# Lecture 15: CUDA Case Studies. (3) Parallel Prefix Scan on the GPU. Using Multiple Streams in CUDA.

## Lecture Summary

* Last time
  * Case studies: parallel reduction on the GPU & 1D convolution
  * Looking beyond today: some more GPU computing feature, but looking for a while into optimization features
* Today
  * One more cast study: parallel prefix scan
  * Using streams in GPU computing: increasing problem size; improving execution speeds

## Parallel Prefix Scan on the GPU

![Definition of the algorithm](/files/-MUagVRQSj9oQ_u7rnM0)

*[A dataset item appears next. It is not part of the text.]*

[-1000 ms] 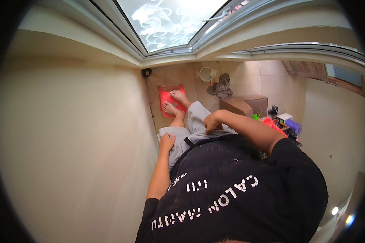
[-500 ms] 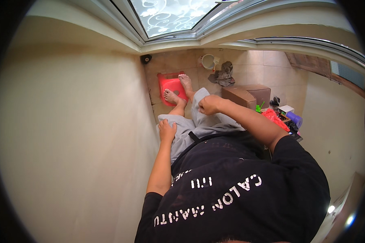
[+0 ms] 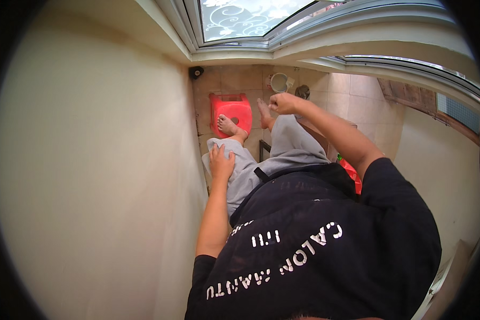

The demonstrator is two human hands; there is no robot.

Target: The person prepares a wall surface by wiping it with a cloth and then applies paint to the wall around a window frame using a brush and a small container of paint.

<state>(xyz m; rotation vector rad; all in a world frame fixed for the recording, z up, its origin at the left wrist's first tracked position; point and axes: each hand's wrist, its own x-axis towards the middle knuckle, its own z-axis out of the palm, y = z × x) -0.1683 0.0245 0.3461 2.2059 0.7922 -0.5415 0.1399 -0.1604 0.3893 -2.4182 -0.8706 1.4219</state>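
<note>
My left hand (image 3: 221,161) lies with its fingers apart on the left leg of my grey shorts (image 3: 240,170). Curled closed, my right hand (image 3: 284,104) is by my right knee, near the hem of the shorts. Whatever its fingers hold, if anything, is hidden. Below is a red plastic stool (image 3: 239,111) with a hole in its seat. My bare left foot (image 3: 228,125) rests on the stool, while my bare right foot (image 3: 264,113) is off its right side.
A pale wall (image 3: 101,160) runs along my left. Ahead is a patterned window (image 3: 250,18). On the tiled floor are a white bucket (image 3: 279,82), a dark crumpled cloth (image 3: 302,92) and a small black object (image 3: 196,72). A red plastic bag (image 3: 353,177) shows beside my right arm.
My right foot has left the stool and moved right. My right knee and right hand have shifted forward and right, covering more of the brown box and cloth. My left hand stays on my leg.
</note>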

### Algo 1: Hillis & Steele (1986)

* Simple, but suboptimal (O(N\*log2(N)))

![](/files/-MUai1zJdx8Fh1Gx69o8)

![](/files/-MUahma-WBNSWHRrRell)

### Algo 2: Harris-Sengupta-Owen (2007)

* Convoluted, but O(N)
* Balanced trees: A common parallel algorithm pattern
  * Upsweep from roots to the main trunk, and then down sweep from trunk to root
  * "Tree": Just a concept--the actual data structure is not used

![The reduction/upsweep step](/files/-MUalCCjeF3jD1xH6QV1)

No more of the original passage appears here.